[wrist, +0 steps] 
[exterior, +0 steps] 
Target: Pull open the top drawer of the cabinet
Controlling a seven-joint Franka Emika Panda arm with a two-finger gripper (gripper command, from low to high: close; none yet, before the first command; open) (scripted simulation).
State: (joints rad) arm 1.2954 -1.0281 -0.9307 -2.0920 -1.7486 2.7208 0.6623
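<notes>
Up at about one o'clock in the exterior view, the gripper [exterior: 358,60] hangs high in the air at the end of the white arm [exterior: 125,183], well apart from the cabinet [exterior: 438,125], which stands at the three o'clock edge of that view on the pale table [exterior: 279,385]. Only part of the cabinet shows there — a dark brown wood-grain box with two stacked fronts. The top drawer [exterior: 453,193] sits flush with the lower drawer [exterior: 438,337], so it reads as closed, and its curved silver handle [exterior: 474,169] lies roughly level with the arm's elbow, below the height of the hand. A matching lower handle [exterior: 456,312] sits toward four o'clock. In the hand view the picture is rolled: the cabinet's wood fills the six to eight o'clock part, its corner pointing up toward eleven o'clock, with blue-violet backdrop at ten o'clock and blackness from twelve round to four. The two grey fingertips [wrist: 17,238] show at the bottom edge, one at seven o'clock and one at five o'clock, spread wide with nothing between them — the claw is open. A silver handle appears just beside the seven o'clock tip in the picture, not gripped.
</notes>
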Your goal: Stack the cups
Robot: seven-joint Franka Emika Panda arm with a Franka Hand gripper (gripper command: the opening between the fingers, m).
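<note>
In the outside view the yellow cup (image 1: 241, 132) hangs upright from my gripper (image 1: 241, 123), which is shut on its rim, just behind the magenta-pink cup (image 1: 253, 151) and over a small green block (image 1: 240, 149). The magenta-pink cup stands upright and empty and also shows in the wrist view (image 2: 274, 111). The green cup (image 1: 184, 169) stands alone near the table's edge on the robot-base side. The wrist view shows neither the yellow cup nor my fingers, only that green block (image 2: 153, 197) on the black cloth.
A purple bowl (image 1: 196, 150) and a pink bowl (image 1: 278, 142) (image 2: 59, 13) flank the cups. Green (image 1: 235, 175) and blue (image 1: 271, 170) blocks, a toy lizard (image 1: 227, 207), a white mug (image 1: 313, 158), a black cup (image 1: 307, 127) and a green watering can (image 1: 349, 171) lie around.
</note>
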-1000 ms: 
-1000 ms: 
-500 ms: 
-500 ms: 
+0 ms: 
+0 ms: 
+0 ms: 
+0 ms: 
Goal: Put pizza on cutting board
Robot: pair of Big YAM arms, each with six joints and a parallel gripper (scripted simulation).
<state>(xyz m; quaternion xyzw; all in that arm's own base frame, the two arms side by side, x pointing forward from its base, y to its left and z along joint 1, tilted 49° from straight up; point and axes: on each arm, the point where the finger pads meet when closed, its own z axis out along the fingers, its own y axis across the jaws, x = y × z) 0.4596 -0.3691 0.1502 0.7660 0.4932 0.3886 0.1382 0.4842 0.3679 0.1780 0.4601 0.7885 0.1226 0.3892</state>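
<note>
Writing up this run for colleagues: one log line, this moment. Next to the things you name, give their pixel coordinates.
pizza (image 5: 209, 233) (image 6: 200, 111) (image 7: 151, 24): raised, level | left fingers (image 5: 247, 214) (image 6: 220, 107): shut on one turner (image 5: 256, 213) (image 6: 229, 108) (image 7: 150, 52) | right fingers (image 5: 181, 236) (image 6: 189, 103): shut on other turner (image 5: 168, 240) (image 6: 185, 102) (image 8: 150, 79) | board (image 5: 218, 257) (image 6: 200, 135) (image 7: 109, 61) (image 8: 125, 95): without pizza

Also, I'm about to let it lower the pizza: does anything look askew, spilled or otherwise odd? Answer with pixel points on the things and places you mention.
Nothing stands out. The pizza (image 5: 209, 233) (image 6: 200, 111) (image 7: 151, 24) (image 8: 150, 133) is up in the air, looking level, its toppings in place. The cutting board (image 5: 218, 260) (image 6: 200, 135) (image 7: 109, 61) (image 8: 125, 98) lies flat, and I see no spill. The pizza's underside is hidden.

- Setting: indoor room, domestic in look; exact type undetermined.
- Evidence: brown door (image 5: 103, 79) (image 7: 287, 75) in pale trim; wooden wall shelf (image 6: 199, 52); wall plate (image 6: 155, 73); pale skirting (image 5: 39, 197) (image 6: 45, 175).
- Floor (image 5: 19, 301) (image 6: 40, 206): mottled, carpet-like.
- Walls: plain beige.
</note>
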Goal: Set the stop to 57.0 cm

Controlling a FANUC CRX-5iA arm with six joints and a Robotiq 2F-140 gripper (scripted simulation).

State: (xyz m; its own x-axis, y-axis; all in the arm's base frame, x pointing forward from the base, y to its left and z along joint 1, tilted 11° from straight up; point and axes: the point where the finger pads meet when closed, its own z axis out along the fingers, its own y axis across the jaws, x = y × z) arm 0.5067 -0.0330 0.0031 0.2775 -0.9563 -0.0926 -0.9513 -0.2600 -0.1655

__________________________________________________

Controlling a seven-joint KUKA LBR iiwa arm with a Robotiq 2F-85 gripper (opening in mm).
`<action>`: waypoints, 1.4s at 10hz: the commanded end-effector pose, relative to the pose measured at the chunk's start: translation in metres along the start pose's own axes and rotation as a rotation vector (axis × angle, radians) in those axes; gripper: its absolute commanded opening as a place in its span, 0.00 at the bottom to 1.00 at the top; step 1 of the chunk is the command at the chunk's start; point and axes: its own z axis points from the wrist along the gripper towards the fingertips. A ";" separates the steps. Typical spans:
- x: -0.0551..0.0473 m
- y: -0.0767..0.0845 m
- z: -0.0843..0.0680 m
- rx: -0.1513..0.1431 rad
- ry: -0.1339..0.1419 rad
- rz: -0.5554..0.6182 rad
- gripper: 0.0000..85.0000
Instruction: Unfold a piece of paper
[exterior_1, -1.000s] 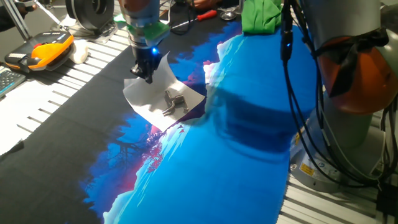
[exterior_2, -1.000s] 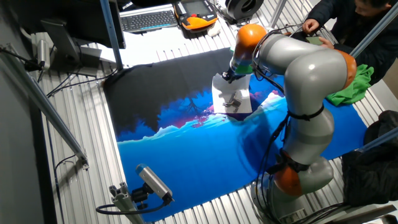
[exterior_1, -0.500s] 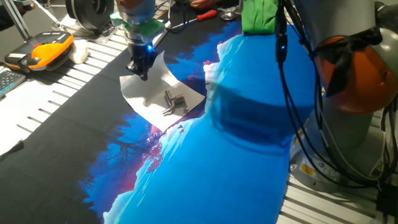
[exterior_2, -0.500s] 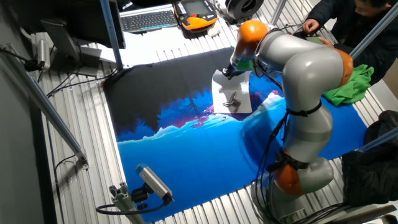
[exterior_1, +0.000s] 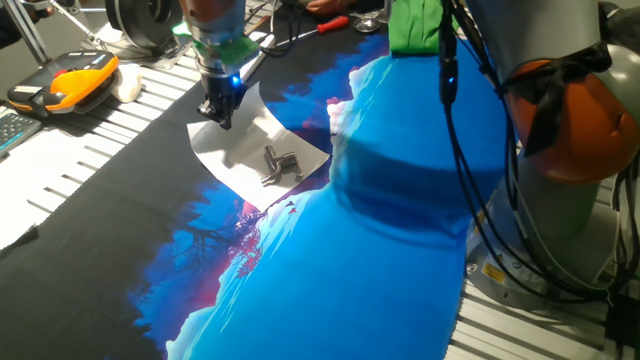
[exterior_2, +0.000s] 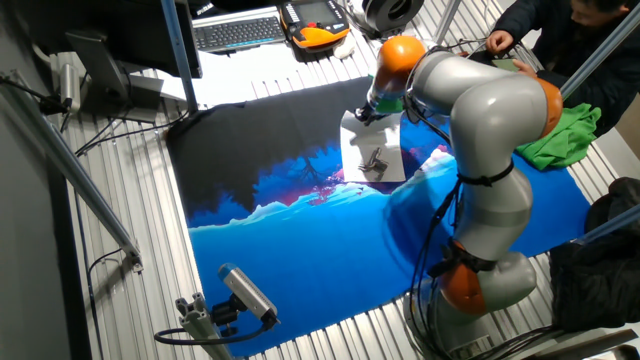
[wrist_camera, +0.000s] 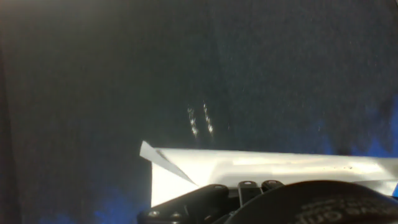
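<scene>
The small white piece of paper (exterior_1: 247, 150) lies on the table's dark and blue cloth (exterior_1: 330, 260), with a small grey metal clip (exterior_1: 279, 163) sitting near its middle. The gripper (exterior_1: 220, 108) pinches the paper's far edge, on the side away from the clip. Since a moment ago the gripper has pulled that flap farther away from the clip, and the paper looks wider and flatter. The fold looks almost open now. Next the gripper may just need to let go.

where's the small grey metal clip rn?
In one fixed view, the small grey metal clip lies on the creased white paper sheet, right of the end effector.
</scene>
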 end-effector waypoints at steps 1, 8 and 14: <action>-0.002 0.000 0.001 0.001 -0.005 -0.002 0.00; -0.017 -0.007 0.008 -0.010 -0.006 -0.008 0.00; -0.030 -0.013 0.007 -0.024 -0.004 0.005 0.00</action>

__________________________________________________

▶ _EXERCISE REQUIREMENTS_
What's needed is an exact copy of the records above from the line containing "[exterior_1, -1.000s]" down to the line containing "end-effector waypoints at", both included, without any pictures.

▶ _RESULT OF THE TASK_
[exterior_1, -1.000s] 
[exterior_2, -1.000s] 
[exterior_1, -0.500s] 
[exterior_2, -0.500s] 
[exterior_1, +0.000s] 
[exterior_2, +0.000s] 
[wrist_camera, +0.000s] 
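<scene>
The small white piece of paper (exterior_1: 247, 150) lies on the table's dark and blue cloth (exterior_1: 330, 260), with a small grey metal clip (exterior_1: 279, 163) sitting near its middle. The gripper (exterior_1: 220, 108) pinches the paper's far edge, on the side away from the clip. Since a moment ago the gripper has pulled that flap farther away from the clip, and the paper looks wider and flatter. The fold looks almost open now. Next the gripper may just need to let go.

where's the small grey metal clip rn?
In one fixed view, the small grey metal clip lies on the creased white paper sheet, right of the end effector.
</scene>
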 end-effector waypoints at steps 1, 8 and 14: <action>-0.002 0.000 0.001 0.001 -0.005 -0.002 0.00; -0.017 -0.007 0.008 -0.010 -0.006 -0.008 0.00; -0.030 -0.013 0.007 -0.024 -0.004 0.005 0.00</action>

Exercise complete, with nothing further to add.